Di rumah yang telah tenggelam di tengah laut itu, tampak seorang perempuan paruh baya sedang berdiri di depan rumah. Ia adalah Pasijah, yang bertahan hidup di tengah laut bersama suami dan dua anaknya. Kepada Tim Liputan Khusus Betanews.id, Mak Jah, begitu dia akrab disapa, sudi berbagi kisah hidupnya tinggal di tengah laut tanpa satu orang pun tetangga.

Mak Jah mengatakan, rumahnya itu berada di Dukuh Senik, Desa Bedono, Kecamatan Sayung, Kabupaten Demak. Dia telah tinggal di rumahnya itu sejak 32 tahun yang lalu, ketika menikah dengan Rumani, suaminya.

“Saya di sini sudah 32 tahun sejak saya menikah. Dulu sebelum tenggelam, tanah-tanah di sini adalah sawah yang ditanami padi. Aslinya wagra di sini itu petani, termasuk saya,” ungkap ibu empat anak itu saat ditemui di rumahnya beberapa waktu yang lalu.

Sudah saya niatkan di sini menunggu desa tenggelam. Kalau saya pergi, desa ini tidak ada lagi penghuninya

Pasijah, Penghuni desa tenggelam

Sejak tahun 2000, Dukuh Senik terkena abrasi air laut. Sehingga pahan pertanian milik warga dirubah menjadi tambak. Semakin lama, air laut semakin masuk ke permukiman dan menenggelamkan rumah-rumah warga. Sejak 2005, warga Senik memilih untuk pindah ke lokasi lain, dan tahun 2010 hanya menyisakan keluarga Mak Jah.

- advertisement -

“Sudah saya niatkan di sini menunggu desa tenggelam. Kalau saya pergi, desa ini tidak ada lagi penghuninya” katanya.

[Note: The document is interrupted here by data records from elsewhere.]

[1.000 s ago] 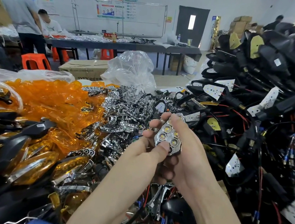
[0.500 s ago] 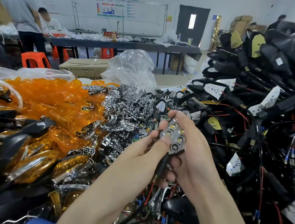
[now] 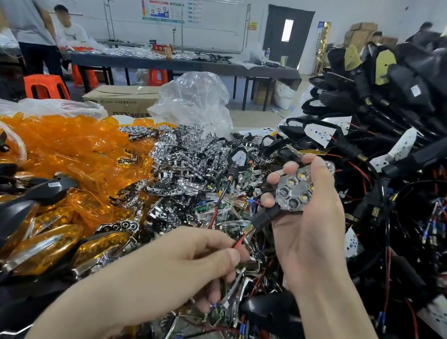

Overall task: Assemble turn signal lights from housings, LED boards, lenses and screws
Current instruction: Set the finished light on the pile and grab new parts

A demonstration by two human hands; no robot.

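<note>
We see the right hand (image 3: 309,235) raised above the heap, fingers and thumb curled round a light unit (image 3: 295,188), its chrome face with small LEDs turned toward the camera. A black stem (image 3: 264,218) sticks out of the unit down and to the left, and a red wire (image 3: 240,239) runs from the stem to the left hand (image 3: 195,258). The left hand sits lower and left of the right hand, apart from it, thumb and forefinger pinching the wire, other fingers curled under. Both hands hang over a mound of chrome reflectors (image 3: 190,160) and loose wired parts. Left of that we see a pile of orange lenses (image 3: 60,145), and nearer left, assembled lights (image 3: 41,243) with black bodies. At right, a tall stack of black housings (image 3: 411,79) with red and black wires. A clear plastic bag (image 3: 196,102) sits behind the chrome mound.
</note>
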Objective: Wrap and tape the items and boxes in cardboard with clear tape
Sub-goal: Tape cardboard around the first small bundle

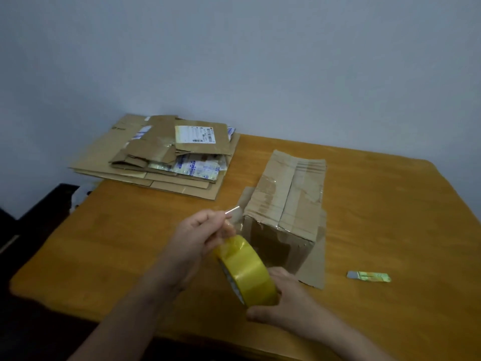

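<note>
While my right hand (pixel 283 306) grips the roll of yellowish clear tape (pixel 247 269) from below, fingers curled round its rim, my left hand (pixel 200 230) pinches the free end of the tape (pixel 233 212) between thumb and fingertips and holds it above the roll, with a short strip stretched between the two. Both hands hover over the near middle of a wooden table (pixel 390 217). Just behind the roll stands the cardboard-wrapped box (pixel 286 201), its top covered by creased cardboard with patches of shiny tape, and a loose cardboard flap lies flat on the table at its near right side. The tape end is just beside the box's near left top corner; whether it touches, I cannot tell. At the table's far left corner lies a stack of flattened cardboard (pixel 161 157), some pieces bearing shipping labels, its edge overhanging the table. Right of the box, well apart, a small cutter (pixel 369 276) lies flat on the wood.
</note>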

Untuk memenuhi kebutuhan sehari-hari, Mak Jah mengaku harus naik perahu menuju ke daratan. Untuk berbelanja ke pasar, mengambil air bersih untuk minum, dan mengantar anaknya ke sekolah, Mak Jah harus menyeberangi lautan.

“Susahnya itu kalau ada rob. Kami terpaksa tidur di perahu, atau kalau tidak tidur di rumah tingkat milik tetangga yang sudah ditinggal,” tutur Mak Jah sampil menunjuk rumah tetangganya yang sudah ditinggal pergi.

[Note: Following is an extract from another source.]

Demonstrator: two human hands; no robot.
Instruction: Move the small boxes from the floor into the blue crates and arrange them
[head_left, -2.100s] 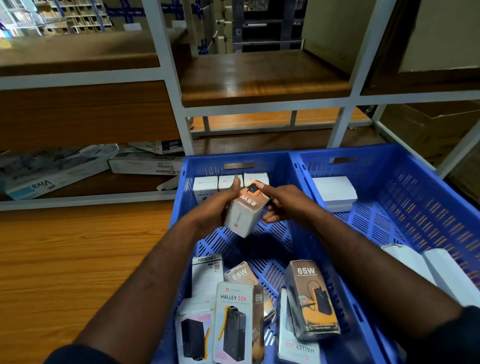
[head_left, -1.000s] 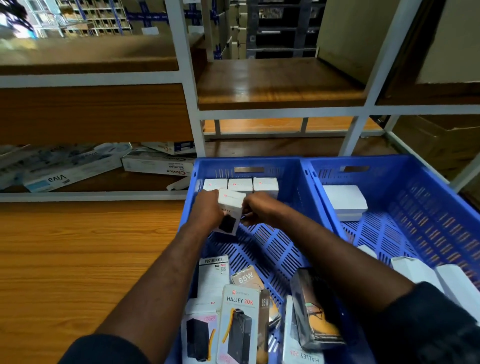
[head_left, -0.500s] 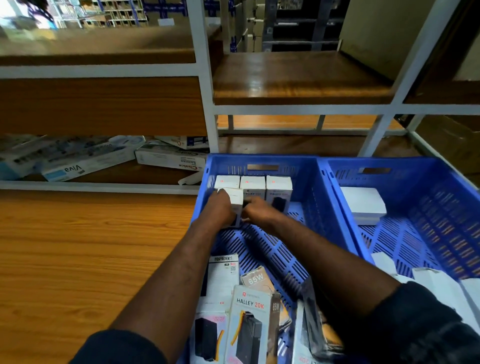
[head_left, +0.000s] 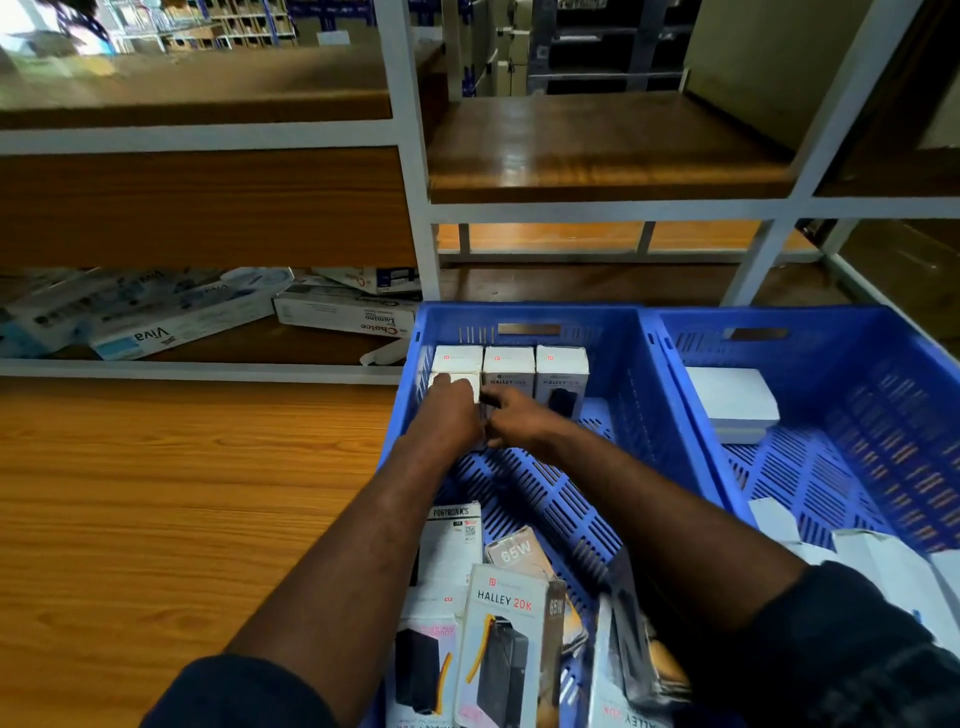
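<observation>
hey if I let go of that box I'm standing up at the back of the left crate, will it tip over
Probably not: the box stands against the back row of upright boxes, which should brace it. It looks like stiff cardboard, so both hands can push it snug. The slotted crate floor may catch its edge.

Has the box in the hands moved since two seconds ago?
Yes. The box went from mid-crate, held tilted, to the far wall of the left crate, now upright in front of the row of three boxes.

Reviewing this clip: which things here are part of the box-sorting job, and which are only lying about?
Part of the job:
left blue crate
right blue crate
box being placed, under left hand and right hand
upright row of boxes
loose Halley boxes
flat white box

Lying about:
Viva carton
Choice carton
shelf frame
</observation>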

Ikhwanudin, anak pertama Pasijah mengaku masih bisa mengingat ramainya Dukuh Senik. Setiap sore dia masih bisa bermain sepak bola bersama teman-temannya. Tak jarang pula dia bermain sepeda dan mengambil buah kelapa di depan rumahnya.

“Ibu dan bapak dulu seorang petani. Saya masih ingat ibu bertani ke sawah dulu,” katanya.

Dulunya Dukuh Senik merupakan daerah yang subur, mayoritas warga di dukuh tersebut merupakan petani. Hal itu wajar, karena sebelum Dukuh Senik rata menjadi laut di Dukuh Senik banyak lahan persawahannya.

“Dulunya yang di sebelah sini itu persawahan dan di dekat rumah Mak Jah itu banyak pohon kelapa dan palawijanya,” imbuhnya.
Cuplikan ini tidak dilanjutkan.